Last Updated on Sunday, 13 November 2011 00:50 Written by Majid Saturday, 12 November 2011 01:50
Disarikan dari Pengajian Hikam Ibnu Athaillah
Diasuh Oleh Abuya Habib Ahmad bin Husein Assegaf
لاَتَمُدَّنَّ يَدَكَ إِلَى اْلأَخْذِ مِنَ الْخَلاَئِقِ إِلاَّ أَنْ تَرَى أَنَّ اْلمُعْطِيَ فِيْهِمْ مَوْلاَكَ فَإِنْ كُنْتَ كَذَلِكَ فَخُذْ مَا وَافَقَكَ اْلعِلْمُ
Janganlah engkau mengulurkan tangan untuk menerima pemberian makhluk kecuali engkau merasa bahwa yang memberi adalah Tuhanmu. Kalau engkau sudah demikian maka terimalah dari mereka yang sesuai dengan ilmu pengetahuanmu.

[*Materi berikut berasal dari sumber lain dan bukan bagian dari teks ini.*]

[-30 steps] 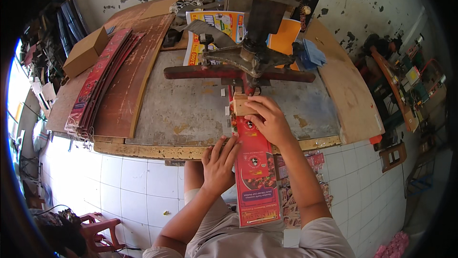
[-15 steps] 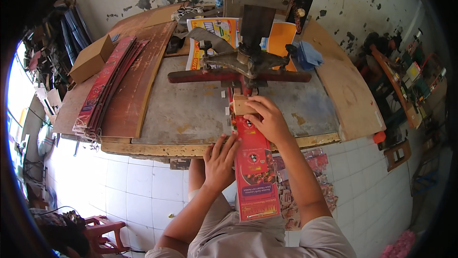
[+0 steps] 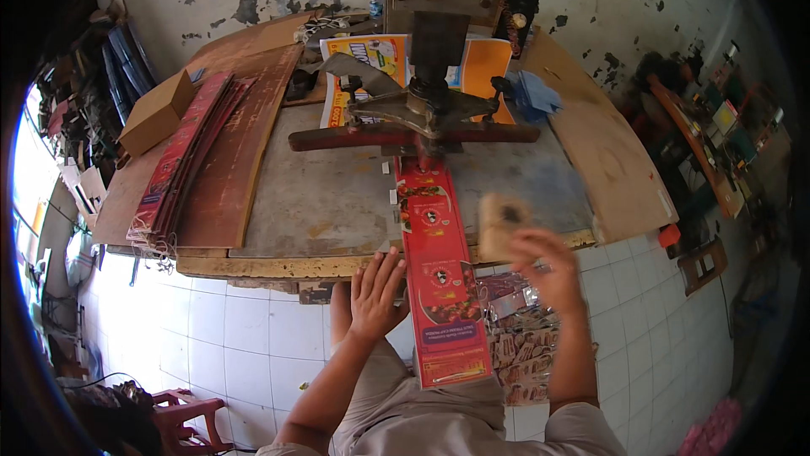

Rizki yang sampai kepada manusia itu ada dua macam. Pertama, rizki yang diperoleh dengan sebab dan bekerja, seperti berdagang, bertani, atau membuat kerajinan. Ini keadaan ahli asbab (orang yang bekerja). Kedua, rizki yang sampai melalui tangan manusia tanpa bekerja dan berusaha. Ini adalah golongan ahli tajrid, orang yang melulu beribadah kepada Allah tanpa memikirkan mencari nafkah.